Excerpts from a dataset:
Start of Block
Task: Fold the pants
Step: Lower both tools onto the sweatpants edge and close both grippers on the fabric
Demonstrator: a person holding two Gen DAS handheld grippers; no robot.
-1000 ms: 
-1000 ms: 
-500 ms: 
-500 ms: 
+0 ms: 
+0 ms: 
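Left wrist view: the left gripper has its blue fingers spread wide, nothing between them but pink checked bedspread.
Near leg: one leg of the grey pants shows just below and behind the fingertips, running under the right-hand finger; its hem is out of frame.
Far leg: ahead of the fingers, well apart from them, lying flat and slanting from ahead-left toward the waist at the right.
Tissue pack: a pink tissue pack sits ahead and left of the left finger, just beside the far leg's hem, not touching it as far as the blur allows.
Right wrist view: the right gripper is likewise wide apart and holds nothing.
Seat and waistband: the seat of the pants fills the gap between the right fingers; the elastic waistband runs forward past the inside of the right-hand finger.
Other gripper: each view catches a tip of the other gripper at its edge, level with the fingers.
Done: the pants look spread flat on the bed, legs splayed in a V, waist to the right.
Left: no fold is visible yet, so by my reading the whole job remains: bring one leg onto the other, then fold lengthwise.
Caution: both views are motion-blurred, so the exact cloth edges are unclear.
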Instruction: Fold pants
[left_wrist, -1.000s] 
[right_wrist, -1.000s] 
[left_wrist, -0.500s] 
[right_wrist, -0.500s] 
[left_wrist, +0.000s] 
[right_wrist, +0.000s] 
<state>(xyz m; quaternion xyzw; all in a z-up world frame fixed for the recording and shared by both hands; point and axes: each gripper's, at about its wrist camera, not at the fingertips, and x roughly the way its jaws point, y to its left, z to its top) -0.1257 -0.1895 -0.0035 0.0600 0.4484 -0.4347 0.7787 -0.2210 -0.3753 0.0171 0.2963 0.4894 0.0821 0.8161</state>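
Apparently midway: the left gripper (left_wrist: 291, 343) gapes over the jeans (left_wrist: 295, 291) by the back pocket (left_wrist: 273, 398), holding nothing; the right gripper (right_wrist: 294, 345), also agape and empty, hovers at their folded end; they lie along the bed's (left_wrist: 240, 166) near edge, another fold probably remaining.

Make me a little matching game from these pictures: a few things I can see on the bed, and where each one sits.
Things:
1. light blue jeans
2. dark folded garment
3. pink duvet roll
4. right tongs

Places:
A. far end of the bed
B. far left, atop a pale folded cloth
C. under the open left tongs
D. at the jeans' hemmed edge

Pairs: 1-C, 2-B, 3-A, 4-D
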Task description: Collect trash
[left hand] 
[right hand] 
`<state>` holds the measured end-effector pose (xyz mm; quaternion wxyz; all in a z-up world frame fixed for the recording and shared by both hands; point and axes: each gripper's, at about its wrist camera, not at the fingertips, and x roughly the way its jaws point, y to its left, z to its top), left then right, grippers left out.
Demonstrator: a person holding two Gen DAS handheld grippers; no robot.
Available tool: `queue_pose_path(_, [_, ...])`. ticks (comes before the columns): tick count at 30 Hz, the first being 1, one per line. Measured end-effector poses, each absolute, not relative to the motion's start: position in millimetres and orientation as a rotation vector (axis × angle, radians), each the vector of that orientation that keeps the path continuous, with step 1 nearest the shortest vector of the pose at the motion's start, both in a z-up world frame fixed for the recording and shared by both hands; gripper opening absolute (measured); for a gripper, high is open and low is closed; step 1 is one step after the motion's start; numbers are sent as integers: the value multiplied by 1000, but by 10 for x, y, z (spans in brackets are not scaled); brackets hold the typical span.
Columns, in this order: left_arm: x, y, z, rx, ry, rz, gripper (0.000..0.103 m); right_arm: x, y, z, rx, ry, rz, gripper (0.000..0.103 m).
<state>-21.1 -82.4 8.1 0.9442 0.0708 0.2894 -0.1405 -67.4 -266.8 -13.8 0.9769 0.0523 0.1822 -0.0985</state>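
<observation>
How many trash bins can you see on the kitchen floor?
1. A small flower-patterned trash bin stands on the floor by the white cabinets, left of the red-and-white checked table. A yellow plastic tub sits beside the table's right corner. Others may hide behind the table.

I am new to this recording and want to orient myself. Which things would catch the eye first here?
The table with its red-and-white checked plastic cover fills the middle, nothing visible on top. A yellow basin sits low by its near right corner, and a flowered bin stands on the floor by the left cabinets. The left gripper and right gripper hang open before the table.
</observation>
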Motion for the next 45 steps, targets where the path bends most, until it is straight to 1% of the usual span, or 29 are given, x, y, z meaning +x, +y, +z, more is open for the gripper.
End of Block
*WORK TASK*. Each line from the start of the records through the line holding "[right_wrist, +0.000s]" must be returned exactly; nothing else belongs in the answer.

*SOLUTION FOR THIS EXERCISE*.
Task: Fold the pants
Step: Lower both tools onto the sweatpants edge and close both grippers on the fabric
Demonstrator: a person holding two Gen DAS handheld grippers; no robot.
-1000 ms: 
-1000 ms: 
-500 ms: 
-500 ms: 
+0 ms: 
+0 ms: 
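Left wrist view: the left gripper has its blue fingers spread wide, nothing between them but pink checked bedspread.
Near leg: one leg of the grey pants shows just below and behind the fingertips, running under the right-hand finger; its hem is out of frame.
Far leg: ahead of the fingers, well apart from them, lying flat and slanting from ahead-left toward the waist at the right.
Tissue pack: a pink tissue pack sits ahead and left of the left finger, just beside the far leg's hem, not touching it as far as the blur allows.
Right wrist view: the right gripper is likewise wide apart and holds nothing.
Seat and waistband: the seat of the pants fills the gap between the right fingers; the elastic waistband runs forward past the inside of the right-hand finger.
Other gripper: each view catches a tip of the other gripper at its edge, level with the fingers.
Done: the pants look spread flat on the bed, legs splayed in a V, waist to the right.
Left: no fold is visible yet, so by my reading the whole job remains: bring one leg onto the other, then fold lengthwise.
Caution: both views are motion-blurred, so the exact cloth edges are unclear.
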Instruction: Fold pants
[left_wrist, -1.000s] 
[right_wrist, -1.000s] 
[left_wrist, -0.500s] 
[right_wrist, -0.500s] 
[left_wrist, +0.000s] 
[right_wrist, +0.000s] 

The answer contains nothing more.